Introduction
Especially Python libraries for data science, machine learning models are very interesting, easy to understand and absolutely that you can apply immediately and can feel the information of the data and realize / visualize the nature of the dataset.
Even complex algorithms can be implemented in two or three lines of code, all major math concepts are embedded within packages for implementation point of view.
Of course, this is something different and interesting than other programming libraries i have seen so far, That's the main reason why Python plays a vital role in the AI space with this simplicity and robustness!! I think so! I realized, I thoroughly understood and enjoyed it.
What is a package in Python? A package is a collection of Piton modules and assemblies in one package. Once it matters in your notebook cells, can start using classes, methods, attributes, etc., but before that, you should need and use the package and import it into your archive / package.
Let's look at the key Python packages for data science and machine learning.
- Pandas
- NumPy
- Learn Scikit
- Matplotlib
- Seaborn
Pandas
Used primarily for structured data manipulations and operations. Pandas offers powerful data processing capabilities, I've never seen such wonderful features in my IT journey.
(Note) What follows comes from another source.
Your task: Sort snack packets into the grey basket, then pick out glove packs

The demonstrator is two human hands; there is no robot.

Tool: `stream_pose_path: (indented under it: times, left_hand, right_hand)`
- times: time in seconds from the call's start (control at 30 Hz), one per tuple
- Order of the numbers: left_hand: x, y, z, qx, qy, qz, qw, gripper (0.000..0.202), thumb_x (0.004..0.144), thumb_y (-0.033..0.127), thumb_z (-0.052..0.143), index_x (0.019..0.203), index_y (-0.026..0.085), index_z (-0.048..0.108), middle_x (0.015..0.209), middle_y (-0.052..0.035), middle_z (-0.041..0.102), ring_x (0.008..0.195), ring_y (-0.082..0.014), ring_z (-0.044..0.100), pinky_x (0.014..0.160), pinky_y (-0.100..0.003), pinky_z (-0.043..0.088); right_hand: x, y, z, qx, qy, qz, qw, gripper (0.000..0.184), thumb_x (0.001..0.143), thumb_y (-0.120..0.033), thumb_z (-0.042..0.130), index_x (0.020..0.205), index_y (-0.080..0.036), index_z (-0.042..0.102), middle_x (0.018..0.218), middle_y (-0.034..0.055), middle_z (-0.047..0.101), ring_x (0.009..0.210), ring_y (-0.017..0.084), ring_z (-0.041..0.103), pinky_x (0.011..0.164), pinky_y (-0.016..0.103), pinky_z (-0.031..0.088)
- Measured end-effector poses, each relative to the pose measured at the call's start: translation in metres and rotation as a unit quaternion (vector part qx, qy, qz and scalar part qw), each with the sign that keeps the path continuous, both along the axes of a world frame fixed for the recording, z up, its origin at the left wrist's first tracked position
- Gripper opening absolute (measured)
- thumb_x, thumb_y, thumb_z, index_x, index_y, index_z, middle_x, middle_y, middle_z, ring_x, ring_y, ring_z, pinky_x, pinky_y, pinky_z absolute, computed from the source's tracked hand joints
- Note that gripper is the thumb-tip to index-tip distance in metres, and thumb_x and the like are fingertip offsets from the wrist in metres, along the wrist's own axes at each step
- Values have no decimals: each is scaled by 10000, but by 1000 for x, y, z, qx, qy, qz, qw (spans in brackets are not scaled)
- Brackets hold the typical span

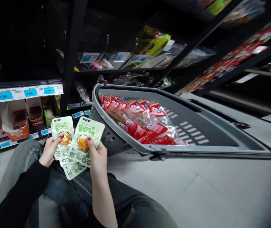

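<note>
Both hands hold a fan of small pale green snack packets low on the left, over my knees in blue jeans. My left hand (48, 152), in a black sleeve, pinches the left packets (63, 128). My right hand (97, 155) grips the right packet (88, 133) with the thumb on its front; more packets hang below. A grey shopping basket (197, 126) stands tilted on the floor just right of my hands. Several red-and-clear snack bags (140, 122) lie piled against its left wall.
Black store shelves rise behind the basket with bagged goods and blue price tags (29, 92). A lower shelf at the left holds open display cartons (16, 125) of small packets. Pale floor tiles (208, 190) spread to the right and front.
</note>
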State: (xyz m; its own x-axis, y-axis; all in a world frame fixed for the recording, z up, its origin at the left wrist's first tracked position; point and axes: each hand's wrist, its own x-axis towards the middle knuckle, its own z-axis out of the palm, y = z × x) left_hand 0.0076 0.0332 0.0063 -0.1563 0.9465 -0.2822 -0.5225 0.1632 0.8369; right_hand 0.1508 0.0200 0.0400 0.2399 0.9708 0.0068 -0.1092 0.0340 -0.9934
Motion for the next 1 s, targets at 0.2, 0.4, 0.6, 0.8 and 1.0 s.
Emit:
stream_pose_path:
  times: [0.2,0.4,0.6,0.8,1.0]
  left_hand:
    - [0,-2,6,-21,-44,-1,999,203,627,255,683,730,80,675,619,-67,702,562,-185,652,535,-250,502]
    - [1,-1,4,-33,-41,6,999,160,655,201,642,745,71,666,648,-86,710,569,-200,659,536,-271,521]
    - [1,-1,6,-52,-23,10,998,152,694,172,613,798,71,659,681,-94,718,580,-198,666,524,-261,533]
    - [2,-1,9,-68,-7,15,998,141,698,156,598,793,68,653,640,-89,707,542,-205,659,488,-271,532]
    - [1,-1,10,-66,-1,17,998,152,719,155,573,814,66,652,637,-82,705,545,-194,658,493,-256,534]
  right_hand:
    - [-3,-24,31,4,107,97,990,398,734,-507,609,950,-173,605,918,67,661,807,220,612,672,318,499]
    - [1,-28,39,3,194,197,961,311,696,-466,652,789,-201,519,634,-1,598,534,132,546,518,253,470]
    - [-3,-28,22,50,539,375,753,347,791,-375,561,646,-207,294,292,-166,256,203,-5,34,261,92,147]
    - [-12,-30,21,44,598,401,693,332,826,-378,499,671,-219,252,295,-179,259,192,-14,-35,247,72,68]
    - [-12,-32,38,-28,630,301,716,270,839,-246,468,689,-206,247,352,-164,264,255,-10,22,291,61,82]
Provides high performance, easy to use and applied in data structures and to analyze the data.
How could you install the Pandas library? this is very simple, run the following command on your Jupiter Notebook.
!pip install pandas
The Pandas library will install successfully!! Whats Next? play with this library.
The syntax to import Scikit into your NoteBook
import pandas as pd
Then, your Notebook is ready to extract all functions within pandas. let's do some things here.
Pandas have the following capabilities.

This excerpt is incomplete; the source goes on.